Exercise requirements: Say how many lines of the listing below include the string "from" and add nothing else.
+--
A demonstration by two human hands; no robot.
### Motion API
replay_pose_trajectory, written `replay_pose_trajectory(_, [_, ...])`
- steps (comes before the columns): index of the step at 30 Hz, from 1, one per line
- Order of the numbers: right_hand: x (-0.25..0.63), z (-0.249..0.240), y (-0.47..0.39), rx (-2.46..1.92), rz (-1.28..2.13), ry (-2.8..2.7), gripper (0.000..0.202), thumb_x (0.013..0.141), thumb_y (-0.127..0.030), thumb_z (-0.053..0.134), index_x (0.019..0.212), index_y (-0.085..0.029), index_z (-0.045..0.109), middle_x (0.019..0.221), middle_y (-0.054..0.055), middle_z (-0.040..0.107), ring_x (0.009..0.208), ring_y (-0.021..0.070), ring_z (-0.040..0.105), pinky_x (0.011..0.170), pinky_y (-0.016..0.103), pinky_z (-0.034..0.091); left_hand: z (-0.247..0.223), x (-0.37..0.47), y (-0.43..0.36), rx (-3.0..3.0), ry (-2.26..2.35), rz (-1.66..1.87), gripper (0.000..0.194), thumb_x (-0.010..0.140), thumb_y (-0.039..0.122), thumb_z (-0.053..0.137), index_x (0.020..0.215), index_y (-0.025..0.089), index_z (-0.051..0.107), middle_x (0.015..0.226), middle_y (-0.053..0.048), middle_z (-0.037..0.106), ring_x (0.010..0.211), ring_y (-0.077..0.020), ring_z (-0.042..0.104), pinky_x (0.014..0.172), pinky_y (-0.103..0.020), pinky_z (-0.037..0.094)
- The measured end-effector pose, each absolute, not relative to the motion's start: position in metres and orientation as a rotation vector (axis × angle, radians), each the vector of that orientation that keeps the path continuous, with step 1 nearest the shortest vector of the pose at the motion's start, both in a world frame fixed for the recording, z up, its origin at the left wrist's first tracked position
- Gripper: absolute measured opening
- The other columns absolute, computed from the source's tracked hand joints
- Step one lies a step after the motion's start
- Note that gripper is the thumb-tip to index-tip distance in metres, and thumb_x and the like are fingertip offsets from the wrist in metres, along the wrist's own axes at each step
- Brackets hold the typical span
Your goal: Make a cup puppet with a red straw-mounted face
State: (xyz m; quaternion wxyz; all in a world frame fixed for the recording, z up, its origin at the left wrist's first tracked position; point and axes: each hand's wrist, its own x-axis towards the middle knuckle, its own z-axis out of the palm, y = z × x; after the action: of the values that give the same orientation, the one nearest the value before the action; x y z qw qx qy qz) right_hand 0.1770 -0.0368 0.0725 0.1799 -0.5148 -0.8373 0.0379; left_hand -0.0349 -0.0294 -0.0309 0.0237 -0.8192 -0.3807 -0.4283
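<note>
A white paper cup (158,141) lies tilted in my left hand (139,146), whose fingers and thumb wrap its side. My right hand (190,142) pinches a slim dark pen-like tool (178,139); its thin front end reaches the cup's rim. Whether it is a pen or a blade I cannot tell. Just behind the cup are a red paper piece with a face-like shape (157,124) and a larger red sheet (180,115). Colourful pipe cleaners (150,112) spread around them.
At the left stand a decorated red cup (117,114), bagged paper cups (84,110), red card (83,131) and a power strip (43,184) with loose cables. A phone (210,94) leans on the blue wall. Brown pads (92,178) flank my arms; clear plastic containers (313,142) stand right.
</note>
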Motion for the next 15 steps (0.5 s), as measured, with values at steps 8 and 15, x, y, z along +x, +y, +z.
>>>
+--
Completed task: 3